_Prompt_
Give back exactly the lines that run from the beginning of the entries to the line containing "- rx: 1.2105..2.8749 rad", both included, and nothing else.

Records drawn from a dataset
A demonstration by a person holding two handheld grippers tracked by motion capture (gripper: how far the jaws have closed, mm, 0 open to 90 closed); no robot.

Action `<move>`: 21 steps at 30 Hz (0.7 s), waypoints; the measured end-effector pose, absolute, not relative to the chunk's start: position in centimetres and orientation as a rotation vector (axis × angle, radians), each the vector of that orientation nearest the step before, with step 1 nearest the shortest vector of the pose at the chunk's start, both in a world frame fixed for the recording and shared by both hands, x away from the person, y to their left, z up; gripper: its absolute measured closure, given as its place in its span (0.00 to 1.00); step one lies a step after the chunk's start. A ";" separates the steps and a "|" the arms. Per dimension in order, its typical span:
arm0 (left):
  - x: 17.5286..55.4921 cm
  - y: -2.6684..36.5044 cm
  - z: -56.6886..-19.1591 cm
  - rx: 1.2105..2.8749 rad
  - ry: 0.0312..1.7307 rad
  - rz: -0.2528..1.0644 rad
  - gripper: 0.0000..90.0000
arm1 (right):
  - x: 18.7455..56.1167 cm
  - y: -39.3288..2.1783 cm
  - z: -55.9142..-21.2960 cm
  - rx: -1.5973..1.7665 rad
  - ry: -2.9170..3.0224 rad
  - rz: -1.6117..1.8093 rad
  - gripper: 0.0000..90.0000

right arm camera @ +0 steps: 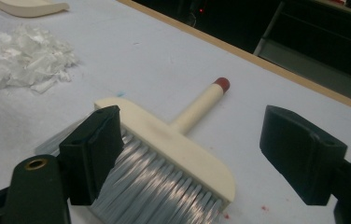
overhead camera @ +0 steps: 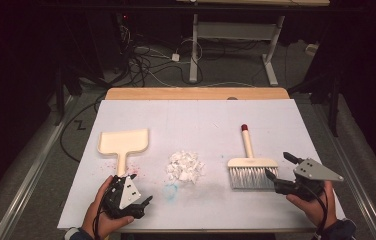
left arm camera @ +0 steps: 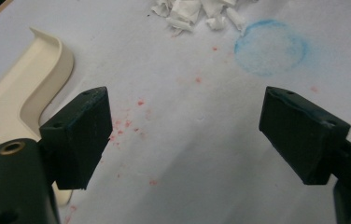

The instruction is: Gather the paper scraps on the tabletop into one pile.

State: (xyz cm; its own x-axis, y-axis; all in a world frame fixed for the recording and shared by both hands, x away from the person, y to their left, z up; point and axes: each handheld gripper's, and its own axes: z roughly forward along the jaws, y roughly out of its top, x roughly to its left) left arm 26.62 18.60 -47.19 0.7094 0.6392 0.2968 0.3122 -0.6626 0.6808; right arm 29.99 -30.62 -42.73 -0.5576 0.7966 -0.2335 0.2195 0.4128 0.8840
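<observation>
My left claw (overhead camera: 143, 192) sits wide open, nothing in it, just beside the dustpan (overhead camera: 124, 143) handle. Right claw (overhead camera: 279, 165) also wide open & empty, jaws either side of the brush (overhead camera: 252, 167) bristles, not touching. Paper scraps (overhead camera: 184, 166) piled btwn dustpan & brush, mid table (overhead camera: 191, 117). Blue ring smudge (left arm camera: 270, 47) near scraps

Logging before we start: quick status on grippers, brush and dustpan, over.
Left gripper open, empty, beside dustpan handle. Right gripper open, empty, at brush bristles. Paper scraps piled between them. Nothing blocking.
</observation>
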 end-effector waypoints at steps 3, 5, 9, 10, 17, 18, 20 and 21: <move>26.5 18.7 -47.2 2.304 0.729 0.712 0.18 | 29.4 -30.7 -43.5 0.848 2.026 1.096 0.24; 26.4 18.6 -47.2 2.308 0.726 0.721 0.18 | 29.2 -30.5 -43.8 0.845 2.035 1.091 0.24; 26.2 18.6 -47.1 2.301 0.718 0.736 0.18 | 28.9 -30.1 -43.6 0.811 2.019 1.078 0.23; 26.1 18.6 -47.1 2.303 0.715 0.734 0.18 | 28.8 -30.0 -43.5 0.809 2.015 1.083 0.23; 25.8 19.0 -47.0 2.291 0.721 0.741 0.18 | 28.6 -29.4 -43.4 0.788 2.008 1.083 0.22; 25.8 19.0 -47.1 2.294 0.720 0.740 0.18 | 28.6 -29.3 -43.4 0.784 2.009 1.083 0.22; 25.9 19.0 -47.1 2.295 0.721 0.738 0.18 | 28.6 -29.2 -43.4 0.775 2.009 1.077 0.22; 25.9 19.0 -47.1 2.298 0.720 0.738 0.18 | 28.6 -29.2 -43.4 0.770 2.010 1.076 0.22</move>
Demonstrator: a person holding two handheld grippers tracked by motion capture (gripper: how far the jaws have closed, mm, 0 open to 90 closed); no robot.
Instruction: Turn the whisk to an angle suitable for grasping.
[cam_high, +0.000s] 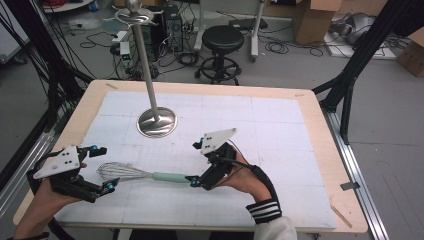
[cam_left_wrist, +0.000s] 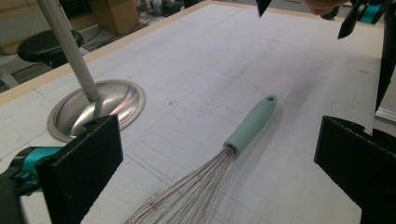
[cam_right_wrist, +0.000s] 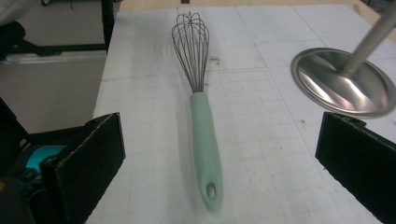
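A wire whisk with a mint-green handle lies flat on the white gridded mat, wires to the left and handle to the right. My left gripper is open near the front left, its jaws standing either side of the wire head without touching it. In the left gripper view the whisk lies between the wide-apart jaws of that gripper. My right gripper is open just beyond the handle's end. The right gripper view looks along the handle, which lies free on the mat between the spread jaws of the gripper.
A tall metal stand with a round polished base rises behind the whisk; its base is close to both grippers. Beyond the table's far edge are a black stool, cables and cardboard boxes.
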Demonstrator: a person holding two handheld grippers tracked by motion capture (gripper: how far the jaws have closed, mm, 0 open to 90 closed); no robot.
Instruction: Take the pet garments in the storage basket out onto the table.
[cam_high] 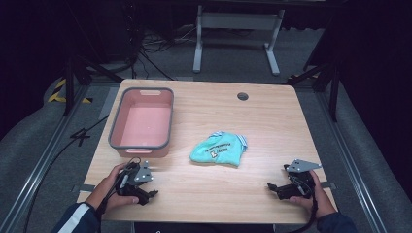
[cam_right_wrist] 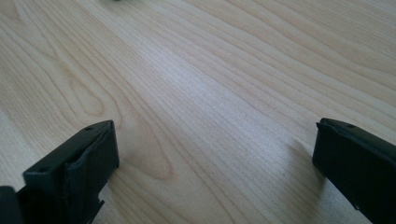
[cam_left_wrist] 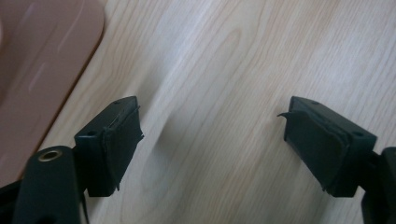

_Answer for this exercise_
A demonstration by a person holding two handheld grippers tracked by motion capture (gripper: how far the jaws have closed, mm, 0 open to 90 closed); no robot.

Action `<move>`: 21 steps at 30 Hz (0.7 s), waypoints; the measured end-effector pose, absolute, not relative to the chunk's start: position in centimetres and orientation as a rotation vector (axis × angle, radians), each the vector of that orientation nearest the step before, with step 1 nearest the shortest vector of the pose at the chunk's start, both in a world frame fixed for the recording and shared by both hands, x away from the person, y to their left, z up; gripper: its absolute measured closure, given as its place in its span (0.00 to 1.00); step one lies a step after the chunk's start. A ";" separates the steps and a "|" the arms. Per dimension in order, its typical span:
arm0 (left):
  - x: 17.5286..55.4921 cm
  - y: -2.6684..36.5044 cm
  - z: -56.6886..-19.1591 cm
  - rx: 1.2105..2.8749 rad

Nothing else is part of this exercise.